[速報] Amazon SageMakerでGeospatial ML(地理空間ML機能)がサポートされました!(プレビュー) #reinvent
はじめに
こんちには。
データアナリティクス事業本部 機械学習チームの中村です。
いまre:Invent2022に参加し、現地でAnalytics / MLのキーノートセッションを見ています。
ここで、「Amazon SageMaker now supports Geospatial ML」」の発表がありましたので紹介したいと思います。
Geospatial MLとは
Geospatial MLは、Amazon SageMakerのfeature updateとなっており、地理空間データを使ったMLモデルの構築、トレーニング、デプロイまでを容易に実施することができるものとなっています。
これにより実現可能なものについて、ブログでは具体的には以下のような事例が挙げられています。
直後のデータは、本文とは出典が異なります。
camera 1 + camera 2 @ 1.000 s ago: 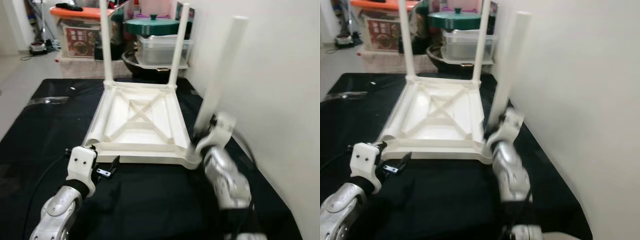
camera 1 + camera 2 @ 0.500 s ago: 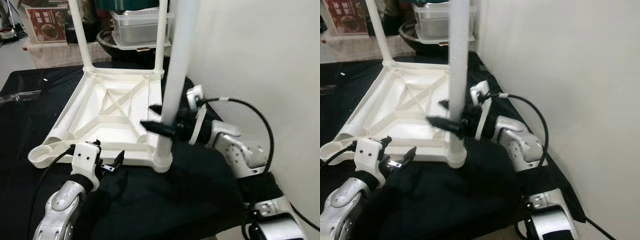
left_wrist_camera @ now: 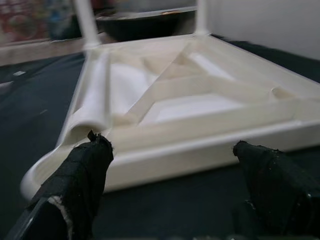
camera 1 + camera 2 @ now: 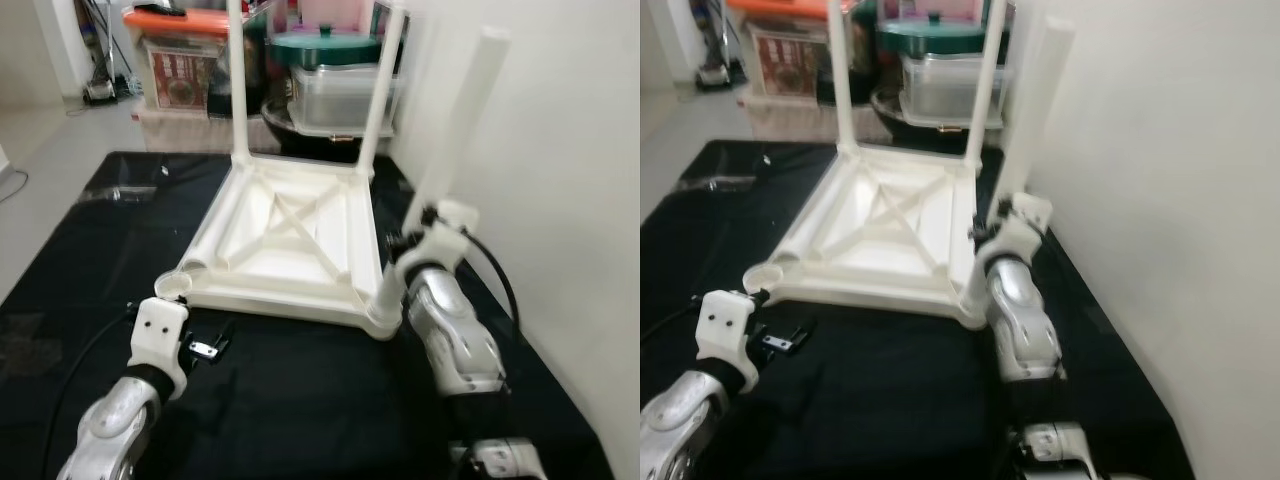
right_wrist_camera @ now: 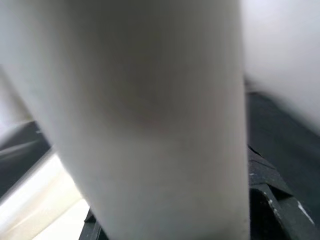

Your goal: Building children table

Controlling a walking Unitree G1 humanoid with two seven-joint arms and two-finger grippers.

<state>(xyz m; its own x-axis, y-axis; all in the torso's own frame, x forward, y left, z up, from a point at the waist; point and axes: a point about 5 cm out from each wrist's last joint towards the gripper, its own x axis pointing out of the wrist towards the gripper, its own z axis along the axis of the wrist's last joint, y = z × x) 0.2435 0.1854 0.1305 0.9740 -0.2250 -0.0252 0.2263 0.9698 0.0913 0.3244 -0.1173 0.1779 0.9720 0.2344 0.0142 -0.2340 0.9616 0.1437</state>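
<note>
A white plastic table top [image 4: 290,235] lies upside down on a black cloth [image 4: 300,400]. Two white legs [image 4: 238,90] stand upright in its far corners. A third leg [image 4: 460,130] leans out of the near right corner, and my right gripper [image 4: 405,245] is shut on it low down; in the right wrist view this leg [image 5: 150,110] sits between the black fingers [image 5: 270,200]. The near left corner socket [image 4: 172,285] is empty. My left gripper [image 4: 210,340] is open just in front of that corner, and its fingers [image 3: 85,170] frame the table's front rim [image 3: 190,150].
A white wall [image 4: 560,200] runs close along the right of the cloth. Behind the table stand a box with an orange lid [image 4: 180,50], a green-lidded pot [image 4: 325,45] and a clear container [image 4: 340,95]. Bare floor [image 4: 40,150] lies to the left.
The head view has swung back left and pulled away. The third leg, upright half a second ago, now leans right with my right gripper still on it. The left gripper stays open.
</note>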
- 保険会社では、衛星画像を利用して自然災害による地域経済への被害影響を分析
- 農業会社では、作物の健康状態を追跡して収穫量を予測し、農産物の地域需要を予測
- 小売業では、位置情報と地図データを競合情報と組み合わせて、世界中の新しい店舗ロケーションを最適化
公式ブログでは以下で紹介されています。
公式ドキュメントとしては以下に公開されていました。
使用するには、Amazon SageMaker Studio UIの一部のSageMaker geospatial UIまたは、SageMaker notebooksからSageMaker geospatial imageのライブラリを呼び出して使用することができます。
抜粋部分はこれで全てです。